My writing journey has taken me many places with its lulls and peaks like any other aspect of our lives. It was not until about six years ago when I got involved in my local community’s Writing Project site that I truly understood the energy and magnitude that comes with being a part of a larger writing community. Since then its power has gripped me in such a way that I will never be released (nor do I want to be).

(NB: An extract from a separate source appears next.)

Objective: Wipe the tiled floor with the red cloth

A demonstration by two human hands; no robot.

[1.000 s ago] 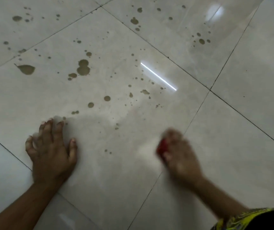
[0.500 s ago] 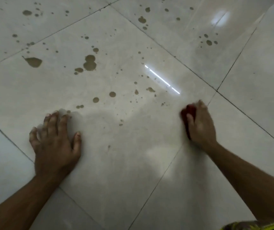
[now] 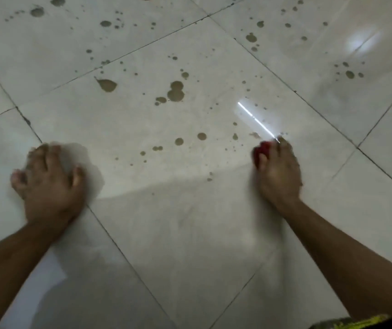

Part of this journey has taught me that there is no cheaper nor non-judgmental therapy than a blank piece of paper and pencil. On the page sits only my voice. Bare and raw and ugly and eloquent and exposed and free and mine. And that–right there–that’s the power.
I have not always realized this. In fact, it was not until my adult life that I thought of writing as my voice. This statement is sad, but true. Up until then my only goal with writing was to get my papers back with as little red ink back on them as possible. It was not until I was a teacher of writing that I knew I had to make writing so much more for my students. See by this point the fire had been ignited within me and the 28 sets of eyes that stared at me each day were at risk of losing it all, and they had very little to lose to begin with. It was then that I realized writing was, or at least had the potential to be, their ticket. Sure, it may be a bit idealistic but these kids had voices that were silenced on a daily basis. And they had things to say. Important things. Real things. Intelligent things. Insightful things. Pointless things. But things. Things that if nothing else let them be heard and validated for the first time in their life.
It was then that my teaching did a 180. No longer was writing about filling in lines to fulfill the requirements of a five-paragraph essay. No, it just couldn’t be about that anymore. Not if writing was to be their ticket. And so our focus became what do you need to say and who needs to hear it? Tell them those things. Get them out. They are worth hearing. They are a part of you, and you matter. What you have to say matters. Speak, and speak loud. The world is listening.